= DESCRIPTION OF THE TASK =
Give back the lines of the records exactly, starting at the first and ending at the one with "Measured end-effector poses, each".

Excerpts from a dataset:
######

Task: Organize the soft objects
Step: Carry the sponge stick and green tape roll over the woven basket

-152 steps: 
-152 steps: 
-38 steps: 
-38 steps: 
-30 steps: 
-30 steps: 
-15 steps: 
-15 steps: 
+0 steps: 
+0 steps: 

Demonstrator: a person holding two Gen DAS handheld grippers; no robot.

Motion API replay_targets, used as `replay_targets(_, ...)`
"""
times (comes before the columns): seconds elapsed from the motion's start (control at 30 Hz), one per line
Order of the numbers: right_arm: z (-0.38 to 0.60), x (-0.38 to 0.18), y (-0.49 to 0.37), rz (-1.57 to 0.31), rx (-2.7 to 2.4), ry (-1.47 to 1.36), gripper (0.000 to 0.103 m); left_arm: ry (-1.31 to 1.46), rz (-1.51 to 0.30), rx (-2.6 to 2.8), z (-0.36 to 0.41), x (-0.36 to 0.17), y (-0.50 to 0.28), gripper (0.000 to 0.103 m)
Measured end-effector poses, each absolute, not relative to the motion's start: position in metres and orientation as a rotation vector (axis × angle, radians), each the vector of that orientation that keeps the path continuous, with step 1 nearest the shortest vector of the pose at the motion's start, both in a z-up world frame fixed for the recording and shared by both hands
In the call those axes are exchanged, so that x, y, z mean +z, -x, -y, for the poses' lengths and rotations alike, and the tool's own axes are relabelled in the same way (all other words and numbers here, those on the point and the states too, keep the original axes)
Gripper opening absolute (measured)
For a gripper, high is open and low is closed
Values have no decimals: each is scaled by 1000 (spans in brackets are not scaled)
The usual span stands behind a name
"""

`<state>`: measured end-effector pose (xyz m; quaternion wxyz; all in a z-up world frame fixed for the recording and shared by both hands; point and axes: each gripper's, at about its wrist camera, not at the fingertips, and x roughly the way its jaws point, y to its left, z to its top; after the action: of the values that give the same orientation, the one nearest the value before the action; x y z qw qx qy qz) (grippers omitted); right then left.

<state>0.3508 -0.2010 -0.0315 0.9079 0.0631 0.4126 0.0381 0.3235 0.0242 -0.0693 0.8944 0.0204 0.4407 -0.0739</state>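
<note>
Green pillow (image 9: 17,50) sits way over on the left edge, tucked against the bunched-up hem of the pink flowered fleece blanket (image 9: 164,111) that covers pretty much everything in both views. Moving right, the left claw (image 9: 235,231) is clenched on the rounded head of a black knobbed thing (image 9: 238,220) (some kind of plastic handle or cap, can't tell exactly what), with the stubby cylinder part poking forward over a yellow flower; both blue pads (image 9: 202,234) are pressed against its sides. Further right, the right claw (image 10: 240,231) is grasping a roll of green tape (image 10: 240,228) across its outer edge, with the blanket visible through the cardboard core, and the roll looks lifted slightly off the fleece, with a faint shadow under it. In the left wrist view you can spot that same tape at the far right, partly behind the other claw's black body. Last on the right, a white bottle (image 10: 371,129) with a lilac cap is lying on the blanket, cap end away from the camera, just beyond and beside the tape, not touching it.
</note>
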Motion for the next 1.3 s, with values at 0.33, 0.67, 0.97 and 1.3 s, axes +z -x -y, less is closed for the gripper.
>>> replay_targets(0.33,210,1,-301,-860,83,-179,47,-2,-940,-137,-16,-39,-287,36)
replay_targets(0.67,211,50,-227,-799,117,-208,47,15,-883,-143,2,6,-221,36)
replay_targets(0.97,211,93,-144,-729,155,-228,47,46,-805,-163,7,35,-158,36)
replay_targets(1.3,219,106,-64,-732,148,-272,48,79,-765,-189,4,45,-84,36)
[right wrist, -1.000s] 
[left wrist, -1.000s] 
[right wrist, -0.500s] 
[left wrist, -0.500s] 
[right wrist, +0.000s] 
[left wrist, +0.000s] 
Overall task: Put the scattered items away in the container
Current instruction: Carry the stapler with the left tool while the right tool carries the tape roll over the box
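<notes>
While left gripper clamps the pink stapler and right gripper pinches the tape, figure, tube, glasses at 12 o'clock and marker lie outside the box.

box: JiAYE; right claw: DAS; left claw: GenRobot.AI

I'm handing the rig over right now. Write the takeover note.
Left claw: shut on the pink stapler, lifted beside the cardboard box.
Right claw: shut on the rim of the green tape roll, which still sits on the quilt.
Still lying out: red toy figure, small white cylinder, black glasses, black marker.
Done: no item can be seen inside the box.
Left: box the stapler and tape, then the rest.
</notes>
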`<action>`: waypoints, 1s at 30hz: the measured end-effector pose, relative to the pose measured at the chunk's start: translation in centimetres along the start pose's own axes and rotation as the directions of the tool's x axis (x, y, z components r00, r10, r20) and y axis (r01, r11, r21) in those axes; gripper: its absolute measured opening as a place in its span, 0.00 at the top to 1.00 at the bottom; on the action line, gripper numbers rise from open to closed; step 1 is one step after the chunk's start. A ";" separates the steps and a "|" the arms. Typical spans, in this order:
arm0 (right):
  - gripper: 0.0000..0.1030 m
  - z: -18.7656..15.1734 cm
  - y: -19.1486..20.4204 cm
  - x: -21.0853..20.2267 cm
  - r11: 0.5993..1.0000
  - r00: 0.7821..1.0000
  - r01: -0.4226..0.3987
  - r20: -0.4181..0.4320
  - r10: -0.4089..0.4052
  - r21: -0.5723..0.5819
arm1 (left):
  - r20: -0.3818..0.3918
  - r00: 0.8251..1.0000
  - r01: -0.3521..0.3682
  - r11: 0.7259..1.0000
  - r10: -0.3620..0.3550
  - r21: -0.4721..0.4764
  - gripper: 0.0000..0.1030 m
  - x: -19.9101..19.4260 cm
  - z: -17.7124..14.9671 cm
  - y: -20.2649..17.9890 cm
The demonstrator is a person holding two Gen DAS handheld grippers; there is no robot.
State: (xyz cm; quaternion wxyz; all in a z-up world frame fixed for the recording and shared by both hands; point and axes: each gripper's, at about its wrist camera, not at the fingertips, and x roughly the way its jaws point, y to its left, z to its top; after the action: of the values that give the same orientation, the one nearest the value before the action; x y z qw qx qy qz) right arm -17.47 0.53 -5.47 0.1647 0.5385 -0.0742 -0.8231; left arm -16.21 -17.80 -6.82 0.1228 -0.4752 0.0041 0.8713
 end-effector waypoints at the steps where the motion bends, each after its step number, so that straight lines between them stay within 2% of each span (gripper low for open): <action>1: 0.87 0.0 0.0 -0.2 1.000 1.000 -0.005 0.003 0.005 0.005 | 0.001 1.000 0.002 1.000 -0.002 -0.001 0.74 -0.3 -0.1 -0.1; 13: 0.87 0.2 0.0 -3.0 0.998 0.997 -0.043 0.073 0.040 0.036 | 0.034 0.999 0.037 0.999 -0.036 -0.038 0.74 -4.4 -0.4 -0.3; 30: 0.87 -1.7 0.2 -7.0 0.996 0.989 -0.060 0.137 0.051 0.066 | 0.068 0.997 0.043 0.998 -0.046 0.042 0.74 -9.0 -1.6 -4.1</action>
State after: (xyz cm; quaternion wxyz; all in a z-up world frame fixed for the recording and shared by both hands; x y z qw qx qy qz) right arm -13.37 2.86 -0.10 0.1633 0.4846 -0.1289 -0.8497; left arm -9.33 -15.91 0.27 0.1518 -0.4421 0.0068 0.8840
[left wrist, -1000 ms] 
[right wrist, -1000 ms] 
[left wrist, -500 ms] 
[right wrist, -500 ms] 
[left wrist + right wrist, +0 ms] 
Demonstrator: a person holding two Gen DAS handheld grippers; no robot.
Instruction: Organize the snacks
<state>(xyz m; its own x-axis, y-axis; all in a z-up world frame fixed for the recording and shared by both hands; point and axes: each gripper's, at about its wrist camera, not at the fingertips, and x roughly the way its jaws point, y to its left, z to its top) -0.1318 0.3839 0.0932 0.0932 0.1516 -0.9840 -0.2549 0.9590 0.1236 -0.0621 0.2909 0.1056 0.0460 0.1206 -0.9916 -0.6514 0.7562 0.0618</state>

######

= TASK OUTPUT =
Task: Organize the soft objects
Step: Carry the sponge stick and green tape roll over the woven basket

-152 steps: 
-152 steps: 
-38 steps: 
-38 steps: 
-30 steps: 
-30 steps: 
-15 steps: 
-15 steps: 
+0 steps: 
+0 steps: 

Demonstrator: a person holding two Gen DAS handheld grippers; no robot.

Motion API replay_targets, used as `replay_targets(_, ...)`
"""
times (comes before the columns): seconds elapsed from the motion's start (control at 30 Hz), one per line
Order of the numbers: right_arm: z (-0.38 to 0.60), x (-0.38 to 0.18), y (-0.49 to 0.37), rz (-1.57 to 0.31), rx (-2.7 to 2.4), ry (-1.47 to 1.36), gripper (0.000 to 0.103 m); left_arm: ry (-1.31 to 1.46), rz (-1.51 to 0.30), rx (-2.6 to 2.8), z (-0.36 to 0.41), x (-0.36 to 0.17), y (-0.50 to 0.28), gripper (0.000 to 0.103 m)
Measured end-effector poses, each absolute, not relative to the motion's start: position in metres and orientation as a rotation vector (axis × angle, radians), each the vector of that orientation that keeps the path continuous, with step 1 nearest the shortest vector of the pose at the motion's start, both in a z-up world frame fixed for the recording and shared by both hands

That concludes the answer.